§ Your instructions: What is needed is every line of the data that includes the word "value". Please copy each one.
Segment Start: Material to process
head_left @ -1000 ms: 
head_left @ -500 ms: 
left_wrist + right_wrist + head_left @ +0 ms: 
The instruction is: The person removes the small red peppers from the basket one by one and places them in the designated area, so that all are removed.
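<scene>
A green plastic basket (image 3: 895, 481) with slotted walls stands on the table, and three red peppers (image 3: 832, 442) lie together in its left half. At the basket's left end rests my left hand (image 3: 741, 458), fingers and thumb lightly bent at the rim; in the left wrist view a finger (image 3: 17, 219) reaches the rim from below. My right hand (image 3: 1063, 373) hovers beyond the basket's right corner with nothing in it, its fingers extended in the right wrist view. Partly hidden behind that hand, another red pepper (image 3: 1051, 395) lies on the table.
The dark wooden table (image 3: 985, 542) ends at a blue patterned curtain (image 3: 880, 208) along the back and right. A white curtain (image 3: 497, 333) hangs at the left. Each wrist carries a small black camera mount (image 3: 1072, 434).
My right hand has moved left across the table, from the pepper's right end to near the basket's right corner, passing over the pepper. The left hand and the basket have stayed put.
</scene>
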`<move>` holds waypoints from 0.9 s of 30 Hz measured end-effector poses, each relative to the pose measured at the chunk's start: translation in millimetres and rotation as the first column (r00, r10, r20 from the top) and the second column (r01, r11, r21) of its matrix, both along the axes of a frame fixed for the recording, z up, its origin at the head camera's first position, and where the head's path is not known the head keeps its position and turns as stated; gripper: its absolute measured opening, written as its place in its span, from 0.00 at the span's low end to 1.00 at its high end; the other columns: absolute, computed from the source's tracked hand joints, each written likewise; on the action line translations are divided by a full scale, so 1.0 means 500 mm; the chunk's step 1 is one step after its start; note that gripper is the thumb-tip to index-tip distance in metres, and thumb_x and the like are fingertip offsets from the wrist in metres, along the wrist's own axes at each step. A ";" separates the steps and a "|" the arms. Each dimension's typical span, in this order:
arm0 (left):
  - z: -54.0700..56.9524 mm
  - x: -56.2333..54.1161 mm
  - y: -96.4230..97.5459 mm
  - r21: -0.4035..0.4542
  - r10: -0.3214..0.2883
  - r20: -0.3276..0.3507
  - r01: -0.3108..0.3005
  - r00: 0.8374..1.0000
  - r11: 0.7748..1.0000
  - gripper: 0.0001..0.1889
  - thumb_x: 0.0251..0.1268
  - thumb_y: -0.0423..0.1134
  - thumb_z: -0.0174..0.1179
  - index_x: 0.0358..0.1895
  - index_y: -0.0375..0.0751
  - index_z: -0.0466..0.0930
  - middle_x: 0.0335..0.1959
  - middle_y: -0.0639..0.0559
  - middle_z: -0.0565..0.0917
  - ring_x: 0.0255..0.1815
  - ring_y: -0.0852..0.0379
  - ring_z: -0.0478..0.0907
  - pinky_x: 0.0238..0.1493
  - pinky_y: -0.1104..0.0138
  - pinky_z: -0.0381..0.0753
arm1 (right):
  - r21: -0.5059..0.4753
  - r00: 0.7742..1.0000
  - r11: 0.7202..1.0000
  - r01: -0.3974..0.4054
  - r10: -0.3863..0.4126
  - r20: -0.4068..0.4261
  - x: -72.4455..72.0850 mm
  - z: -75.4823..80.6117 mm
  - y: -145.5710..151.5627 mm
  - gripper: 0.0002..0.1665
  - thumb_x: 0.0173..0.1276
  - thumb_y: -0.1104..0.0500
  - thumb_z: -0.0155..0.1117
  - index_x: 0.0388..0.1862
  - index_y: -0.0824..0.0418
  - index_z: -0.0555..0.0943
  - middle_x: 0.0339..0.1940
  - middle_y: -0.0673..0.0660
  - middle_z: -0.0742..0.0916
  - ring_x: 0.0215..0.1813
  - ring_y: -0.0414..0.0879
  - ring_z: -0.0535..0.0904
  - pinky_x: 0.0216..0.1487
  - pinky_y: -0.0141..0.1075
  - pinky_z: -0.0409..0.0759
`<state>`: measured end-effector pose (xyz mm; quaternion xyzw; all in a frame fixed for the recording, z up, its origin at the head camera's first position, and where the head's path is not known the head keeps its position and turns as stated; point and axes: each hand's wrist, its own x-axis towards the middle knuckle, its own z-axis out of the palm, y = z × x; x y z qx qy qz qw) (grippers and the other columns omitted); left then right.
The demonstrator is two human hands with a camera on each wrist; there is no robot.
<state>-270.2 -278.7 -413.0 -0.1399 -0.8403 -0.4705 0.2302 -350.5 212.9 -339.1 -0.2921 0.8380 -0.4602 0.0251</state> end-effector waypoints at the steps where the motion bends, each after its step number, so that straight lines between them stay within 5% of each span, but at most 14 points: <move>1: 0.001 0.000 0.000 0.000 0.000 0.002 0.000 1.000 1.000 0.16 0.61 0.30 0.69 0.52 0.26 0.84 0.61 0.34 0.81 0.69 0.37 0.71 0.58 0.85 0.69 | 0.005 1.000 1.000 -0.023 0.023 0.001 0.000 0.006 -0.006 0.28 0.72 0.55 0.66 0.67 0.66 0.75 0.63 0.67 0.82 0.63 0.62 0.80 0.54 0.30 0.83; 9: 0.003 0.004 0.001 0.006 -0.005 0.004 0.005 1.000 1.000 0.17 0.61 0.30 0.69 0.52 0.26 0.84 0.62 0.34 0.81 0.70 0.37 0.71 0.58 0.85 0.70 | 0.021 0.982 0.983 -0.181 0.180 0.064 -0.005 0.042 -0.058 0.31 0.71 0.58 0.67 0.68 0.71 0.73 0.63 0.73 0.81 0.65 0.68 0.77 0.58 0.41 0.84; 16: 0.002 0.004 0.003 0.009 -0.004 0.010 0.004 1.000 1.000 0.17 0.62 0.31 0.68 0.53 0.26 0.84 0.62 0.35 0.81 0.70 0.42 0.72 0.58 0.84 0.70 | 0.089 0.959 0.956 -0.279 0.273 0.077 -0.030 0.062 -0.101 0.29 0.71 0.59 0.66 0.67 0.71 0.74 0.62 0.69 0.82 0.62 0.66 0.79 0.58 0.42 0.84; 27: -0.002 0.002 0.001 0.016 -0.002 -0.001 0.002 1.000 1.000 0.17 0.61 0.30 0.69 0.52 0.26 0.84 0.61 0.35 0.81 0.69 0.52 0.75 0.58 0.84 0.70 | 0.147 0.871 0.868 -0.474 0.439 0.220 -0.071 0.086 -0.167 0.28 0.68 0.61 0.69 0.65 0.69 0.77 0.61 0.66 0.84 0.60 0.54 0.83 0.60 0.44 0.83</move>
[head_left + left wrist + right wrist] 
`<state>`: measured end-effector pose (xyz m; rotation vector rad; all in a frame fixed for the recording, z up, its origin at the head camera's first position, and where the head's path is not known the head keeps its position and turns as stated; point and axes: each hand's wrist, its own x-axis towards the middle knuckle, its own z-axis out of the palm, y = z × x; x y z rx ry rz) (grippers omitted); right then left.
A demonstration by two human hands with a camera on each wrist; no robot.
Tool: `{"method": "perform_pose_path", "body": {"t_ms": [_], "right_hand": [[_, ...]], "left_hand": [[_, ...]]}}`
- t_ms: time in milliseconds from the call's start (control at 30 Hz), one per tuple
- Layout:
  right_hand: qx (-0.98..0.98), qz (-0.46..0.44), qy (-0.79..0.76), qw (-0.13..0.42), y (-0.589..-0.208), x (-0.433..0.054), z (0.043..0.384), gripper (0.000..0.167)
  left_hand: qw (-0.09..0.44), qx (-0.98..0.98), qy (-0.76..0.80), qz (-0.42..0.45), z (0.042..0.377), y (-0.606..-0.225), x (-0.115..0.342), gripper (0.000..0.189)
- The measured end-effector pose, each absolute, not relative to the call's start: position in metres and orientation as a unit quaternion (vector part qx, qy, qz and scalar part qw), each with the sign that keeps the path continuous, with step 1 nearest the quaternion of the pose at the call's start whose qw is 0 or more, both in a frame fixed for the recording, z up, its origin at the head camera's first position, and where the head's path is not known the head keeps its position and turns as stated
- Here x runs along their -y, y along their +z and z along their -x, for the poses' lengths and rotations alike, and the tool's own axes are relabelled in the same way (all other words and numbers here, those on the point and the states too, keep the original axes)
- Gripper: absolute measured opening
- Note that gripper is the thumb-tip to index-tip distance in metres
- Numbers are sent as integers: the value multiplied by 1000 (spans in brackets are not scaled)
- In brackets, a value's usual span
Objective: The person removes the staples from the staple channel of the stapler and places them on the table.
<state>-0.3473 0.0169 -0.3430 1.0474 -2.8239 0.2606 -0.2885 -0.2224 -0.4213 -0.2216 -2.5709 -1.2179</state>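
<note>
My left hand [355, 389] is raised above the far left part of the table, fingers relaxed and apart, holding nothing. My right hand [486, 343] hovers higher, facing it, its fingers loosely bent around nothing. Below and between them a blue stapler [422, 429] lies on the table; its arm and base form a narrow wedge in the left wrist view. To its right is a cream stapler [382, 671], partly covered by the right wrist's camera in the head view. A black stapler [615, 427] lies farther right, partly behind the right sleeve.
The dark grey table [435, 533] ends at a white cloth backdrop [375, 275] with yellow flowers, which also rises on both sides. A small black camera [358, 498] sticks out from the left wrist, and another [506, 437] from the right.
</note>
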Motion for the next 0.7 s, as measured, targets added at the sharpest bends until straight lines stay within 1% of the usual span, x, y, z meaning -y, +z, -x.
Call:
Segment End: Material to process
§ Answer to this task:
- Numbers are sent as integers: the value multiplied by 1000 (spans in brackets are not scaled)
- In brackets, a value's usual span

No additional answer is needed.